Por sua vez, a ministra da Justiça, Catarina Sarmento e Castro, diz só poder aguardar pelos "resultados" do Ministério Público.
"Nós não nos vamos imiscuir nos poderes da Procuradoria-Geral da República (PGR) nesse âmbito. Não devo, não posso, não irei fazê-lo. Naturalmente, a PGR irá prosseguir aquilo que entender ser a sua atuação e nós aguardaremos os resultados desses procedimentos", disse.
A mais recente reação é da antiga secretária de Estado da Saúde, Jamila Madeira, que afirmou que nunca soube do caso das gémeas.
Em declarações à Lusa, a antiga governante – que esteve no Ministério da Saúde entre outubro de 2019 e setembro de 2020, ao mesmo tempo que a ex-ministra Marta Temido e o ex-secretário de Estado Lacerda Sales — admitiu que as comunicações enviadas da Casa Civil da Presidência da República para o gabinete do primeiro-ministro fossem depois reencaminhadas para os respetivos ministérios, mas que tal não chegaria aos secretários de Estado.
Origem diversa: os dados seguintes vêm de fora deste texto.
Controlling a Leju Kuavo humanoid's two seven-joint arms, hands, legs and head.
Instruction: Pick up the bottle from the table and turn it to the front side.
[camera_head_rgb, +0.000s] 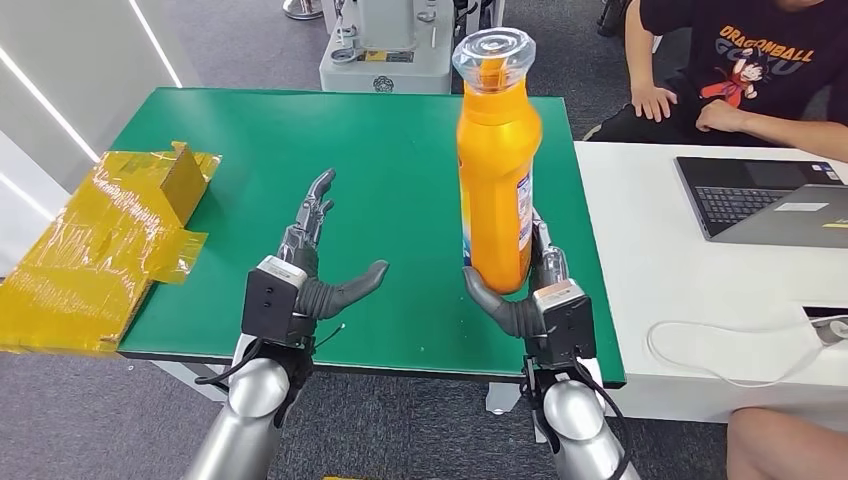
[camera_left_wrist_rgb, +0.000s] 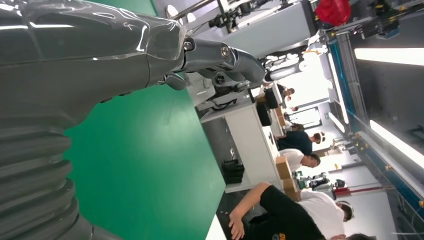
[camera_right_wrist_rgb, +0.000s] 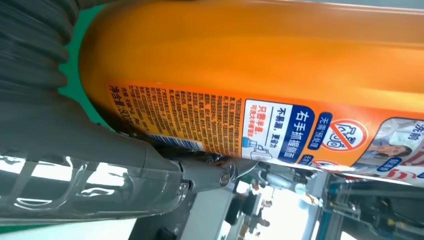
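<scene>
A: What's the biggest thing in front of the robot?

B: The green desk (camera_head_rgb: 400, 150). Just beside it, on the robot's right, stands a white desk (camera_head_rgb: 640, 260) with a laptop (camera_head_rgb: 770, 200) and a looping white cable (camera_head_rgb: 720, 340). A person (camera_head_rgb: 740, 70) in a black printed shirt sits behind the white desk.

A: And on the left?

B: A heap of yellow film (camera_head_rgb: 100, 250) — crinkled, wrapped over what looks like cardboard — lying over the green desk's left edge and hanging partly off it.

A: Where is the bottle?

B: The bottle (camera_head_rgb: 497, 170) is in the right hand (camera_head_rgb: 535, 295), upright and lifted above the right part of the green desk. It's orange, with a clear cap (camera_head_rgb: 493, 50) at the top. The thumb reaches round its base from the left and the darker fingers lie behind it, so the hand is gripping it low down.

A: Can you see the label?

B: From the head view a strip of it shows at the bottle's right side. The right wrist view gives it close — an orange panel of small print, a barcode, and blue and white patches — with the thumb (camera_right_wrist_rgb: 150, 175) pressed against the bottle beside the barcode.

A: The left hand?

B: The left hand (camera_head_rgb: 315, 260) holds nothing. It hovers over the green desk, fingers stretched forward, thumb spread out toward the bottle — well apart from it.
</scene>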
“Comigo, nada. Os casos clínicos não passavam pelo meu gabinete. À partida, não passariam pelo Ministério, mas pelo meu gabinete muito menos. Só questões de financiamento ou de coisas desse género”, afirmou Jamila Madeira, continuando: “Nunca tive no meu gabinete nenhum pedido que viesse do gabinete do primeiro-ministro. Se havia noutros, não me posso pronunciar, isso não sei”.
Reiterou ainda desconhecer que chegassem ao Ministério da Saúde exposições de casos clínicos particulares a apelar a uma solução.
“De todo. Nem os mais difíceis, nem os mais fáceis. Não tenho conhecimento nenhum. Não estou a admitir que fosse normal… Os hospitais têm autonomia para tomar decisões clínicas e são tomadas nesse contexto, tudo o resto é o que se especula na imprensa”, disse.
Reforçou também que, por ser economista e não da área clínica, as abordagens que lhe chegavam dos hospitais eram genéricas e, sobretudo, relacionadas com questões orçamentais.
Questionada sobre a alegada indicação de que a consulta para as gémeas no Hospital de Santa Maria teria sido solicitada por um secretário de Estado, tendo já Lacerda Sales defendido na terça-feira que “nenhum secretário de Estado tem poder para marcar consultas”, a antiga governante assumiu apenas que tal não era prática consigo.
Por fim disse ainda: “Se fico surpreendida? Não fico, nem deixo de ficar. Não sei se era prática ou não, comigo não era. Mas pelos outros não posso falar”.
Recorde-se que o caso das gémeas foi revelado numa reportagem da TVI, transmitida no início de novembro, segundo a qual duas crianças luso-brasileiras vieram a Portugal em 2019 receber o medicamento Zolgensma, – um dos mais caros do mundo — para a atrofia muscular espinhal, que totalizou no conjunto quatro milhões de euros.
Segundo a TVI, havia suspeitas de que isso tivesse acontecido por influência do Presidente da República, que negou qualquer interferência no caso.
O caso está a ser investigado pela Procuradoria-Geral da República, pela Inspeção-Geral das Atividades em Saúde e é também objeto de uma auditoria interna no Centro Hospitalar Universitário de Lisboa Norte, do qual faz parte o Hospital de Santa Maria.